Work order —
Taking only the lines of the data below from the line with "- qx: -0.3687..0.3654" to the line with "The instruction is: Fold", ends included, write them out exactly and without pictures.

<<<<

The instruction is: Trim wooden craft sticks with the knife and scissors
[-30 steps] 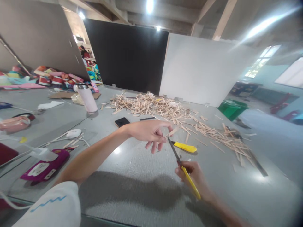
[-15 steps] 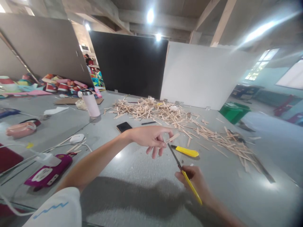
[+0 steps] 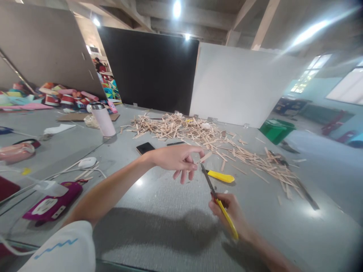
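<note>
Pinching a short, flat, pale wooden strip (image 3: 206,156) between thumb and index finger of the left hand (image 3: 177,158), remaining fingers loosely curled below. Holding it above the grey counter (image 3: 159,223), well short of the big heap of loose pale wooden strips (image 3: 181,126) at the back. Gripping yellow-handled scissors with slim dark metal blades (image 3: 223,213) in the right hand (image 3: 231,211), palm closed round the handle. Pointing blades up and away, tip right at the near end of the pinched strip; cannot tell if actually touching.

Lying flat just beyond the blades, near the left fingertips: yellow-bodied utility cutter (image 3: 221,176). Behind the left wrist, partly covered by it: black-screened flat phone (image 3: 145,147). Between phone and heap: thin black pen-like stick (image 3: 176,143). Standing upright farther left: pale pink cylindrical bottle with metallic lid (image 3: 104,121). Near the left forearm: purple power strip (image 3: 58,206) with a white plug in it. Rising behind the heap: black panel (image 3: 150,70) left, white panel (image 3: 229,83) right, edge to edge.
</note>
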Motion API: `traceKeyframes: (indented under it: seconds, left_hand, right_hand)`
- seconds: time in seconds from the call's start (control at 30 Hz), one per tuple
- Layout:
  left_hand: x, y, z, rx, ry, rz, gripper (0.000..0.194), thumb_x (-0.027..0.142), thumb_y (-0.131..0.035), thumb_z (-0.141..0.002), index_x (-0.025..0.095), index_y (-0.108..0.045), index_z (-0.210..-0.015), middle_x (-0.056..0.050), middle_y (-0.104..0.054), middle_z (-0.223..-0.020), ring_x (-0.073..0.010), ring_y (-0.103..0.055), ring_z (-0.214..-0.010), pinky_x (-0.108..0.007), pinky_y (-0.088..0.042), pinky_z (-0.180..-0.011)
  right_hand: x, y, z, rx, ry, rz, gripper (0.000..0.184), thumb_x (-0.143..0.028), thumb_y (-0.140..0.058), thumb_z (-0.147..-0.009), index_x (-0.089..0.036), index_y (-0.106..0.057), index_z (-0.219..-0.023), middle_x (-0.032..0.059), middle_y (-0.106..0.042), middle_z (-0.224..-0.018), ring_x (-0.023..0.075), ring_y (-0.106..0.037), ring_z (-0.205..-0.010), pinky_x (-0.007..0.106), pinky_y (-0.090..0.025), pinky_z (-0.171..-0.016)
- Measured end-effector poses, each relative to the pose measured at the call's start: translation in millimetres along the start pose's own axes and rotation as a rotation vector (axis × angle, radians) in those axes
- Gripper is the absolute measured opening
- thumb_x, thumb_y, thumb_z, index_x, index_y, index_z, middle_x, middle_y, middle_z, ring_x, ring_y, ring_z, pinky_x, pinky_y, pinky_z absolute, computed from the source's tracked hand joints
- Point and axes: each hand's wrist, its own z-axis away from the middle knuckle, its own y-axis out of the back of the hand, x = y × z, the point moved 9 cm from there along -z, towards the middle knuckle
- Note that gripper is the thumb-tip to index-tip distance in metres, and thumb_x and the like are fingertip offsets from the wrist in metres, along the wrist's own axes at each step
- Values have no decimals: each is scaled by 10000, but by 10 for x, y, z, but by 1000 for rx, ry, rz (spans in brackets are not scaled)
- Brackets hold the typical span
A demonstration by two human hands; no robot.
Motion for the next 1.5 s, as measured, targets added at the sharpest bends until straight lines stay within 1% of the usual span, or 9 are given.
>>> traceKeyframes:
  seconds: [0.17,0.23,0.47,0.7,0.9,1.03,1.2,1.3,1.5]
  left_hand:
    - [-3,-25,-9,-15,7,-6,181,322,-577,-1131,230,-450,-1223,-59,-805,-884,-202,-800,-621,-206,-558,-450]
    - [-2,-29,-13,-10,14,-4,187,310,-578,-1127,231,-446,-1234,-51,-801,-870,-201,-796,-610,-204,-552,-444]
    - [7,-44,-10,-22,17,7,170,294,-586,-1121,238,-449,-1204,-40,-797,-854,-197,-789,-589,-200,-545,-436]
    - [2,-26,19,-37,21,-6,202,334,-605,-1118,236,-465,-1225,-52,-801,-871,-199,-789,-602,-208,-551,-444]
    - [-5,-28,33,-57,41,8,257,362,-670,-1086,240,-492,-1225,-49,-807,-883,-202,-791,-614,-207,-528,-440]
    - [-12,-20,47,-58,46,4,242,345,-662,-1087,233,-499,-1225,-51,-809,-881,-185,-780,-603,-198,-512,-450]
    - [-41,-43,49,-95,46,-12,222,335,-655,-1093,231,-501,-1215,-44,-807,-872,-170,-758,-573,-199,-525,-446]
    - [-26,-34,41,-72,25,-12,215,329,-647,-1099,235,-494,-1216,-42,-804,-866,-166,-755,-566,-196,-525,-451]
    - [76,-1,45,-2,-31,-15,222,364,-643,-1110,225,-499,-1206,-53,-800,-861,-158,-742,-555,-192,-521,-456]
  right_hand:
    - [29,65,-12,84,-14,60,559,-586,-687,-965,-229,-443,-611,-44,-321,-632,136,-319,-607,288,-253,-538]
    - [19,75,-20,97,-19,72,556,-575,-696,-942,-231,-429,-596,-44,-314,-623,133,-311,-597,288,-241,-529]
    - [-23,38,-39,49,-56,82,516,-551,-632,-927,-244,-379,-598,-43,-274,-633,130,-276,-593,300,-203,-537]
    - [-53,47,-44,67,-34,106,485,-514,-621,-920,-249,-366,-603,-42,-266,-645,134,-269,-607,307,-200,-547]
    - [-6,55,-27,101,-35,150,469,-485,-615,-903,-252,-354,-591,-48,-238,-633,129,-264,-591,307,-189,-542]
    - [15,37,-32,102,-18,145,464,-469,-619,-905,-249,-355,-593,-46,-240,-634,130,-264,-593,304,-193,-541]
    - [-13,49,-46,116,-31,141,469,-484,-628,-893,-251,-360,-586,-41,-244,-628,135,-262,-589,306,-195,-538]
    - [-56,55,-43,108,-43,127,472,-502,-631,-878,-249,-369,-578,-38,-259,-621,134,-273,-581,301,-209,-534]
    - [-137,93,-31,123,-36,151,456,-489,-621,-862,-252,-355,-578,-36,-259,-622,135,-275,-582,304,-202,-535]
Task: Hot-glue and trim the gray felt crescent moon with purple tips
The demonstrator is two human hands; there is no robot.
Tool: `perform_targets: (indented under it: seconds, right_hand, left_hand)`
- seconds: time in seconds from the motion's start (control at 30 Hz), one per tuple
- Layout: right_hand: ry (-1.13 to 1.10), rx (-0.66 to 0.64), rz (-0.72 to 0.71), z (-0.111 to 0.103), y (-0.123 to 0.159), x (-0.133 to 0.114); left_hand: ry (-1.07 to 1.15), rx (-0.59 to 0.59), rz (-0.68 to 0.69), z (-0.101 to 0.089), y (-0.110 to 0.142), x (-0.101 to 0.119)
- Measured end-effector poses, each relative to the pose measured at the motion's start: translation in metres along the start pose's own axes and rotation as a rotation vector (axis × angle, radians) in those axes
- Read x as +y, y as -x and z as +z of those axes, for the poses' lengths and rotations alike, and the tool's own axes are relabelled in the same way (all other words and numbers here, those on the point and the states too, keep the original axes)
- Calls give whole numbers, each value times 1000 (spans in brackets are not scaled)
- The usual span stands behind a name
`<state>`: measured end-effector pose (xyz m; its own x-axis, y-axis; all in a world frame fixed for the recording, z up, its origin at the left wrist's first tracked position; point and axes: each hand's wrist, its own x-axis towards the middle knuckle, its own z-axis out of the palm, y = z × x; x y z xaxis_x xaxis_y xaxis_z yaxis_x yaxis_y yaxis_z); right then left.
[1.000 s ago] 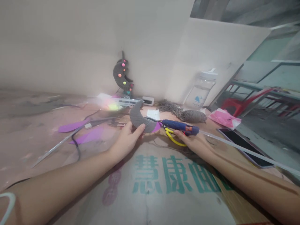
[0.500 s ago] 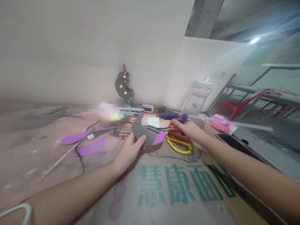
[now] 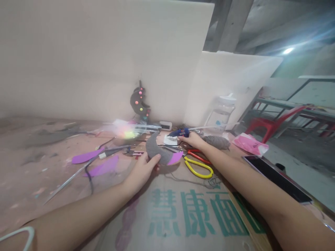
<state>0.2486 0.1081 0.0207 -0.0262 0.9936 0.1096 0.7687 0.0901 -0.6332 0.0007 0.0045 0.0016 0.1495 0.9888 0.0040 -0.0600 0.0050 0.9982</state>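
Observation:
Pinched in my left hand [image 3: 148, 165] is a grey crescent moon shape [image 3: 154, 148] with a purple patch at its right tip. My right hand [image 3: 193, 140] is closed around a blue glue gun [image 3: 180, 132], a clear glue stick jutting from its back to the right. The gun's nozzle end points left, over a small white pad [image 3: 170, 140], just right of the crescent's upper tip; whether it touches the pad I cannot tell. Below my right wrist lie yellow-handled scissors [image 3: 199, 169] and a red-handled tool [image 3: 197, 155]. A finished-looking dark crescent [image 3: 138, 101] with coloured dots hangs or leans against the wall.
Purple cut pieces [image 3: 104, 166] and another glue gun [image 3: 108, 152] lie left. Grey yarn [image 3: 216, 142], a water bottle [image 3: 222, 109], a pink packet [image 3: 250, 144] and a phone [image 3: 277, 177] are at the right. Printed cardboard [image 3: 170, 240] covers the front.
My right hand has brought the glue gun left and slightly lower, towards the white pad and the crescent. My left hand still holds the crescent in about the same place. The view has tilted slightly upward.

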Motion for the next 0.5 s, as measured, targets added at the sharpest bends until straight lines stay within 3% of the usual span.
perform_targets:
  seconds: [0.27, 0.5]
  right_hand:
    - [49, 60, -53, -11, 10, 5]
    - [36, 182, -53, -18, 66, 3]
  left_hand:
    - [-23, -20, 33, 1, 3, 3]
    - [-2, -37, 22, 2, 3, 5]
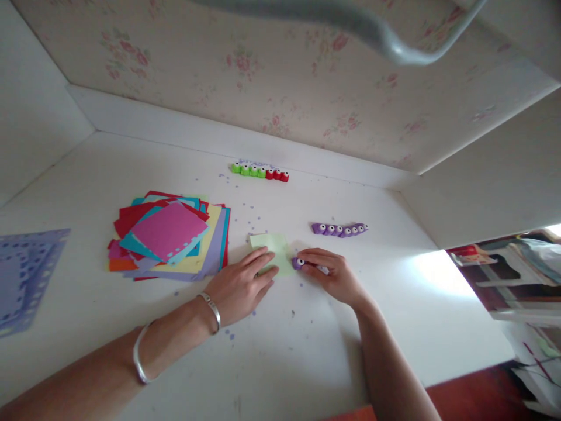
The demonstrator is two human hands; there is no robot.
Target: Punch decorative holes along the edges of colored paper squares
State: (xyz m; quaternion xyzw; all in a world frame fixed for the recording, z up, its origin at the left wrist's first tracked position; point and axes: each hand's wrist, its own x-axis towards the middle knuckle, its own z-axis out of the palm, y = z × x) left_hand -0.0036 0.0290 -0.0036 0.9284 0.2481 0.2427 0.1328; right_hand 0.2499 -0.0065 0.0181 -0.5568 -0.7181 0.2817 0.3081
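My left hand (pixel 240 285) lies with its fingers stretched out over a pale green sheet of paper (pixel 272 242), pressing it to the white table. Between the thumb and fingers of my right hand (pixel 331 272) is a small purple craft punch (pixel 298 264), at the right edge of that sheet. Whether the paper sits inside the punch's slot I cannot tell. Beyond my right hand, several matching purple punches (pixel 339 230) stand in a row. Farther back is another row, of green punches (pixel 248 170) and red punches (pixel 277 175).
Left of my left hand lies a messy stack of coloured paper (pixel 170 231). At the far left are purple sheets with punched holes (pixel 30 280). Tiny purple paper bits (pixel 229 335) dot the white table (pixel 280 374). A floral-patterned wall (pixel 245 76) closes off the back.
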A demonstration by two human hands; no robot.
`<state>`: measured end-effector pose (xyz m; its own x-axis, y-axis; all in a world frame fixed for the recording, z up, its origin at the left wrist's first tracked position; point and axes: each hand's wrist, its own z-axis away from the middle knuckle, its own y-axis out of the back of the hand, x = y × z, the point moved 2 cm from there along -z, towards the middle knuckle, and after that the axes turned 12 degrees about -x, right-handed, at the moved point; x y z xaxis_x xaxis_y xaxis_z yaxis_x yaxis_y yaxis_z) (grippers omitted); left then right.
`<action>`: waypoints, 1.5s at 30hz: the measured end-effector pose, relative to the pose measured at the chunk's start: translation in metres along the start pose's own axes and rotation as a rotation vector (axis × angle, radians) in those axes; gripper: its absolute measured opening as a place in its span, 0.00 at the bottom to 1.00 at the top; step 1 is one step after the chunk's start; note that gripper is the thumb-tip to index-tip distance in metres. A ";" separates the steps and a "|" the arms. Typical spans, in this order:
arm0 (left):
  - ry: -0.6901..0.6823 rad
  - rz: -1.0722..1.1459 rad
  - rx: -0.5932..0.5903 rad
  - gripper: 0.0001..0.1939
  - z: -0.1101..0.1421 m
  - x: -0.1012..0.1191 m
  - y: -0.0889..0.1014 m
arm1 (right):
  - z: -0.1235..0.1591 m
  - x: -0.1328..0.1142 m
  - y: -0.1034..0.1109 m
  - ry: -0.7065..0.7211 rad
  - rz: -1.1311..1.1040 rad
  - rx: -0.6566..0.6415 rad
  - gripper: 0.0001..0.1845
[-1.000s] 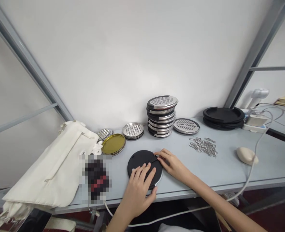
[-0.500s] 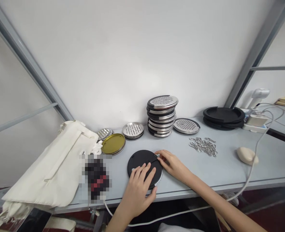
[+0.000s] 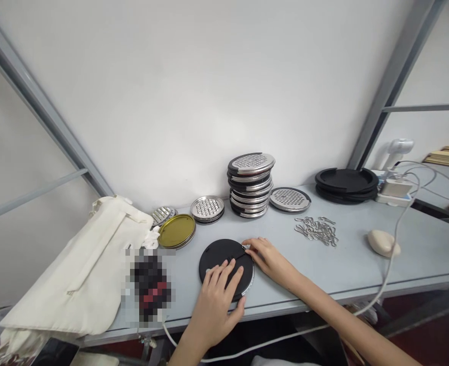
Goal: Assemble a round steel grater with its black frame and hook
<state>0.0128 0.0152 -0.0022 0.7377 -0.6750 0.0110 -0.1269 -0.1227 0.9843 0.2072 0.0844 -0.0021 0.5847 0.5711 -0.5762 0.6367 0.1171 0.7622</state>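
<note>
A round black disc (image 3: pixel 217 252) lies on the table near its front edge, with a silver rim showing at its lower right. My left hand (image 3: pixel 217 299) lies on the disc with its fingers stretched out and apart, the thumb by the near rim. At the disc's upper right edge, my right hand (image 3: pixel 267 258) has thumb and forefinger pinched around a small metal clip (image 3: pixel 244 247), mostly hidden by the fingertips. A thin dark slit or cord runs from there towards the disc's middle. Loose silver clips (image 3: pixel 318 231) lie in a pile to the right.
Behind the disc stands a tall stack of round graters (image 3: pixel 250 185), with another grater (image 3: pixel 290 199) beside it. Gold discs (image 3: pixel 177 230) and grater plates (image 3: pixel 207 207) sit left. Black rings (image 3: pixel 346 184), a beige stone-like object (image 3: pixel 382 243), a white cable (image 3: pixel 394 254) and a cream bag (image 3: pixel 72 274) surround them.
The view has shifted slightly, so things appear a little further left. Both hands keep their places on the disc, with the right fingertips still pinched at its edge.
</note>
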 end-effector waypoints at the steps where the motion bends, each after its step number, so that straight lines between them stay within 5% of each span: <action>1: 0.002 0.001 0.000 0.29 0.000 0.000 0.000 | 0.000 0.000 0.000 0.001 0.000 0.001 0.10; 45: 0.000 0.024 -0.042 0.30 0.000 0.000 -0.002 | 0.001 -0.003 0.001 0.015 -0.018 -0.035 0.10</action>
<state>0.0133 0.0157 -0.0040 0.7351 -0.6771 0.0344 -0.1163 -0.0759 0.9903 0.2064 0.0819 0.0003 0.5656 0.5808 -0.5855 0.6287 0.1559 0.7619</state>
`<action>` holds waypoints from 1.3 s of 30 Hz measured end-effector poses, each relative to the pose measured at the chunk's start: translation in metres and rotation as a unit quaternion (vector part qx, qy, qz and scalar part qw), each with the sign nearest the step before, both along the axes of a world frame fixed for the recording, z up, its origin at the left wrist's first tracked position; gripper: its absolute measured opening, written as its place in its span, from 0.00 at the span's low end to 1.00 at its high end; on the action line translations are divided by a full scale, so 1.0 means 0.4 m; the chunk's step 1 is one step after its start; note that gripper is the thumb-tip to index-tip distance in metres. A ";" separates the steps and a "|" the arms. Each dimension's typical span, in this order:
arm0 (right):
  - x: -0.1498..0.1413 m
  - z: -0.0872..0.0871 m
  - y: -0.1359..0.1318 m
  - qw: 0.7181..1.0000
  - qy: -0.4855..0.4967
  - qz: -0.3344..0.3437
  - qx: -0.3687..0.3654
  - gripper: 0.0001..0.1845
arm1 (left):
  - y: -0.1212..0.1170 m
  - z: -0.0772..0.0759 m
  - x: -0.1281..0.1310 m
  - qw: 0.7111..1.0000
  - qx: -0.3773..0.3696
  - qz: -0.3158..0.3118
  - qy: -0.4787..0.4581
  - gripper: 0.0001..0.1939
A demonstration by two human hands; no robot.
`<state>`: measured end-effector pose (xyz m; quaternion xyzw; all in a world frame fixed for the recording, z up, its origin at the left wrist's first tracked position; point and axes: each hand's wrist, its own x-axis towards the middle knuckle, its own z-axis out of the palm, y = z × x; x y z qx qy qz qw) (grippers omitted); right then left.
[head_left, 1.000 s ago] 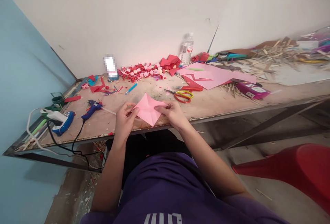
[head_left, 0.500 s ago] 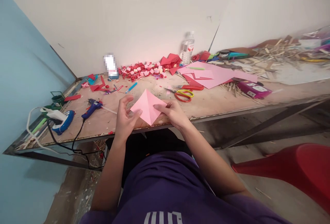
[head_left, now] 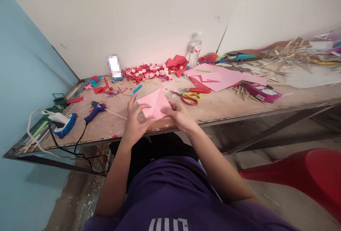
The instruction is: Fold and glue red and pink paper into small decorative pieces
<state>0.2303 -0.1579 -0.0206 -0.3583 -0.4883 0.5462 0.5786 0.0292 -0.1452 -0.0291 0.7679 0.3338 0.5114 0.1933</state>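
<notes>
A square of pink paper (head_left: 159, 100) with a crease across it is held just above the table's front edge. My right hand (head_left: 181, 117) pinches its right corner, thumb on top and the other fingers behind. On the left side, my left hand (head_left: 135, 120) grips the sheet loosely, its thumb at the near edge and a bent finger over the surface. Just beyond the right hand lie scissors (head_left: 188, 98) with red and yellow handles. Beside the left hand is a blue glue gun (head_left: 95, 111) with a long pale stick.
Small folded red and pink paper pieces (head_left: 145, 73) are heaped along the back wall. A bottle (head_left: 195, 49), pink sheets (head_left: 221, 76) and a purple box (head_left: 262, 92) stand or lie rightward. A blue power socket (head_left: 66, 126) with cords sits left. A red stool (head_left: 314, 170) stands right.
The pink paper has turned from a diamond pose to a squarer one and shifted slightly up. My left hand's finger has come over its surface; my right hand keeps its pinch.
</notes>
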 end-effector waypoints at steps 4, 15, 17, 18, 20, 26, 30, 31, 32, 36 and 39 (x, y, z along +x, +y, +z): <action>-0.003 0.008 -0.005 1.000 0.000 0.003 -0.014 0.23 | 0.013 -0.007 -0.001 0.997 -0.038 -0.043 -0.045 0.16; -0.002 0.012 -0.009 1.000 0.010 0.008 -0.024 0.26 | 0.006 -0.008 0.005 0.961 -0.170 -0.092 -0.197 0.29; 0.002 0.016 -0.014 1.000 0.004 0.020 -0.021 0.27 | 0.006 -0.004 0.006 0.953 -0.184 -0.109 -0.212 0.32; 0.004 0.018 -0.018 0.999 -0.001 0.032 -0.019 0.30 | 0.007 -0.003 0.006 0.951 -0.189 -0.116 -0.217 0.32; 0.007 0.020 -0.028 0.997 -0.006 0.070 -0.010 0.36 | 0.008 0.001 0.005 0.947 -0.198 -0.123 -0.221 0.32; 0.004 0.015 -0.040 0.995 -0.027 0.092 0.020 0.32 | 0.007 0.006 0.005 0.935 -0.230 -0.133 -0.236 0.46; -0.006 0.014 -0.033 0.998 -0.060 0.022 0.029 0.28 | 0.002 0.012 0.008 0.930 -0.263 -0.141 -0.215 0.52; -0.007 0.013 -0.031 0.997 -0.065 0.020 0.034 0.28 | 0.001 0.014 0.007 0.929 -0.273 -0.141 -0.206 0.51; -0.007 0.012 -0.028 0.997 -0.069 0.020 0.037 0.28 | 0.001 0.016 0.006 0.930 -0.281 -0.142 -0.193 0.49; -0.004 0.005 -0.020 0.995 -0.085 -0.007 0.051 0.25 | 0.004 0.018 -0.001 0.950 -0.252 -0.129 -0.131 0.27; -0.002 0.004 -0.022 0.990 -0.119 -0.011 0.074 0.20 | 0.005 0.019 -0.003 0.964 -0.212 -0.112 -0.113 0.16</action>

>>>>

Answer for this exercise —
  - qx: -0.3687..0.3654
  - gripper: 0.0001..0.1845
arm1 (left):
  - y: -0.1212..0.1170 m
  - z: -0.0772..0.0759 m
  - x: -0.1281..0.1310 m
  - qw: 0.7111..1.0000
  - qx: -0.3773..0.3696
  - qz: -0.3158..0.3118
  - qy: -0.4787..0.4581
  - gripper: 0.0001..0.1939
A demonstration by two human hands; no robot.
`<state>`: measured end-effector pose (xyz m; quaternion xyzw; all in a world frame fixed for the recording, z up, its origin at the left wrist's first tracked position; point and axes: each hand's wrist, its own x-axis towards the middle knuckle, its own z-axis out of the palm, y = z × x; x y z qx qy qz qw) (grippers omitted); right then left.
[head_left, 1.000 s ago] 
[head_left, 0.500 s ago] 
[head_left, now] 
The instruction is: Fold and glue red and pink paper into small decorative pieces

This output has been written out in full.